SAM COOKE does a good job lip-synching "Everybody Loves to Cha Cha," until Jackie Wilson turns up.

NEW RELEASES: Another slow week, though Feist remixes, a Steve Miller reissue, Bruce Cockburn, and Golden Smog are among the CDs streaming in full from AOL Music. Scott H. Biram has another album of gritty, bluesy material (there are older tracks at MySpace).

PATTIE BOYD, Eric Clapton’s ex-wife and the woman he stole from Beatle George Harrison -- the subject of "Layla" and "and Wonderful Tonight" -- is breaking 40 years of silence to pen her autobiography. Pattie’s memoirs come at the same time that another lover, Italian Lori Del Santo, whose four-year-old son with Clapton, Conor, died when he fell from a New York skyscraper, is penning her own version of events. Both will coincide with Clapton's own autobiography.

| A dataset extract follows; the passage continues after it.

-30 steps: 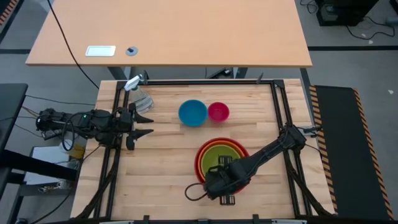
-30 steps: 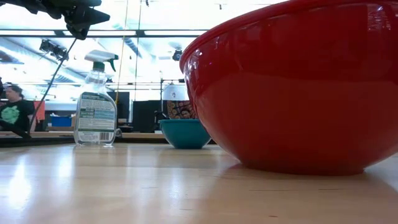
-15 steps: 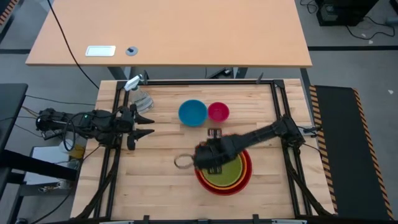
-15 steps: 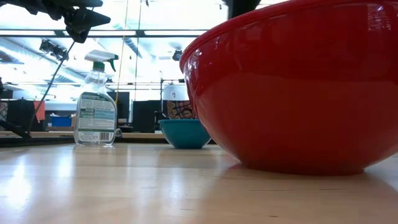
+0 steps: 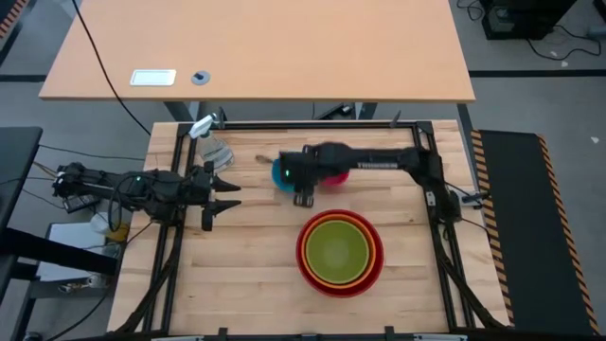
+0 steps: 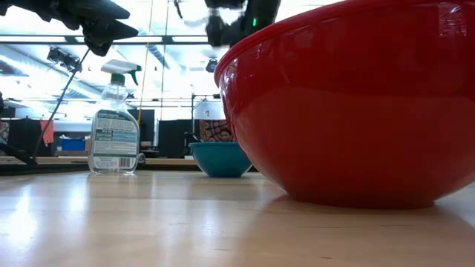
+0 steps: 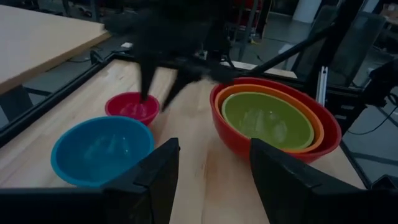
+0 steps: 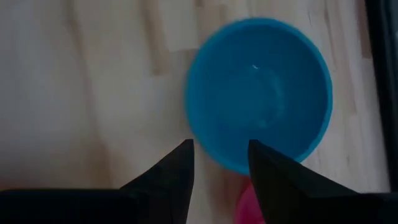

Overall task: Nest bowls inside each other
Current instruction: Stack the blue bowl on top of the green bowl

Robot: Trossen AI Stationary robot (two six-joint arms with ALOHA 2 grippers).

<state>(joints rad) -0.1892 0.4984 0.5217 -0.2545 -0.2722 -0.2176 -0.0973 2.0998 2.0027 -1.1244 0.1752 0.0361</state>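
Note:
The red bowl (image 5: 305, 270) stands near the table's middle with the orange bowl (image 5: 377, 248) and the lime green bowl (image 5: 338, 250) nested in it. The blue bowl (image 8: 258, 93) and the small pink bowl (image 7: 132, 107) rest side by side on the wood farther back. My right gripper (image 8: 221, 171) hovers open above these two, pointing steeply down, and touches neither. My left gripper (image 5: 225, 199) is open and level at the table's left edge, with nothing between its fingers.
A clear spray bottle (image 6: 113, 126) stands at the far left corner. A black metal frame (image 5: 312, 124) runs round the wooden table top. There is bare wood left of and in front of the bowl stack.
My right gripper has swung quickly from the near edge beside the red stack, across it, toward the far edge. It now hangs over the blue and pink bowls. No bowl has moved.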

SMOOSH: The tween sisters, currently touring with eels, want to be taken seriously. Drummer Chloe, 12, says: "I don't really like it when people say, 'Oh, look at those guys, they're so adorable!' I want them to focus o­n our music." Keyboardist and songwriter Asya, 14, is critical of their debut album, She Like Electric: "I think it sounds really bad now that I listen to it. It sounds really young and stuff. I was like 11 when we made that CD." The Seattle Times paid a home visit that shows them unconcerned with their success, and with Asya more charitable toward her music: "It's good to have two albums. It's all your best songs." Although "Find A Way" would be my pick to click, there's an assortment of Smoosh streaming via the Hype Machine.

EXPLOSIONS IN THE SKY, an Austin combo featured o­n the soundtrack of Friday Night Lights, is offering 2005's The Rescue EP as a free download, along with recording notes.

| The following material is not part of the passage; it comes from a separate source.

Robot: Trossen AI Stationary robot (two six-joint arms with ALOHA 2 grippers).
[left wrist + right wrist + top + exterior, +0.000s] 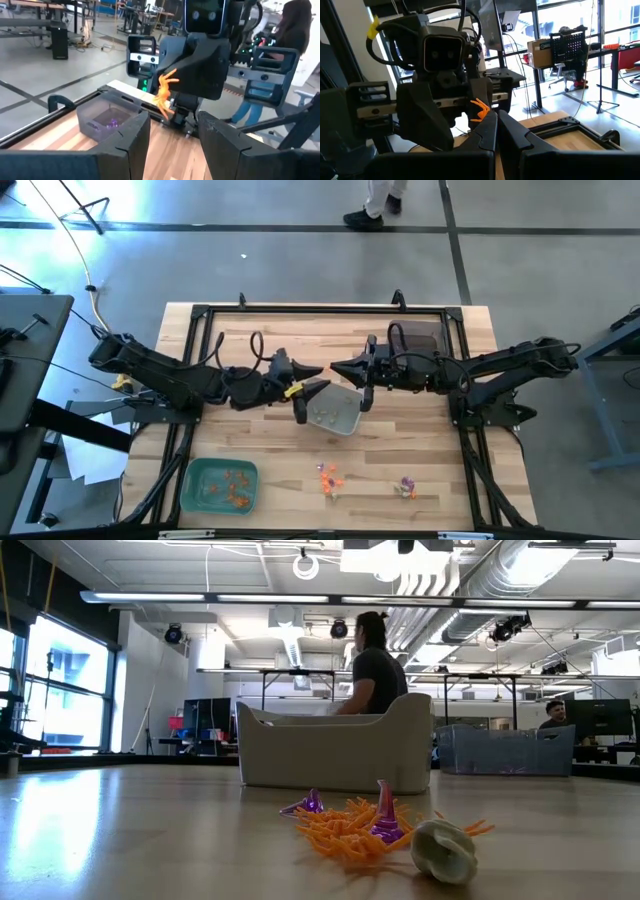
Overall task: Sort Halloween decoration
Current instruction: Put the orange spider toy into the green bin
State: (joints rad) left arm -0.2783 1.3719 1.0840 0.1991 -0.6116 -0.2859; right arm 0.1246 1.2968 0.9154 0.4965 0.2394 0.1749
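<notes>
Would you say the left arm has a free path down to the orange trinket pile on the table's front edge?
Probably yes: the orange trinket pile lies on bare wood, and the left claw, open above the grey tray, has nothing between.

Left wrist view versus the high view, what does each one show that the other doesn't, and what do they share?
Only the left wrist view shows an orange trinket pinched in the right gripper, with the left gripper's fingers spread open in front of it.

Only the high view shows the green tray holding orange pieces, the grey tray under the grippers, and loose trinkets near the table's front edge.

Both show the dark tray at the far edge and the wooden table.
</notes>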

THE TOP 100 VIDEOS OF ALL TIME is the theme of a series starting o­n Stylus, complete with embedded YouTube video.

DAVID BYRNE talks to Pitchfork about the reissue of his collaboration with Brian Eno, My Life in the Bush of Ghosts. Byrne engages in some juicy rationalization about the exclusion of "Qu'ran" after the initial pressing in 1981, saying it was done simply "in deference to somebody's religion." Yet the album features found audio from Pentecostal preachers and even an exorcist. Moreover, Byrne complains about self-censorship and sees religions -- including Islam -- as a lie. So Rolling Stone is probably closer to the mark in claiming the song was cut "because of fatwa-dodging concerns that unfortunately still apply." Even more unfortunate when someone who presents himself as an artist engages in the type of spin normally the province of the politician. You can hear o­ne of those preachers o­n "Help Me Somebody."

M WARD'S upcoming fourth album, Post War, will have cameos from Neko Case and My Morning Jacket's Jim James.

MELODY MAKERS: London's Guardian looks at the new generation of singer-songwriters who grew up o­n punk and hardcore music, including King Creosote, Sam Duckworth, Jim Noir, James Morrison and the best-known of the bunch, Jose Gonzalez. Each also talks about a song he wishes he had written -- though I suspect Jose is kidding about "America, F*ck Yeah" from Team America: World Police.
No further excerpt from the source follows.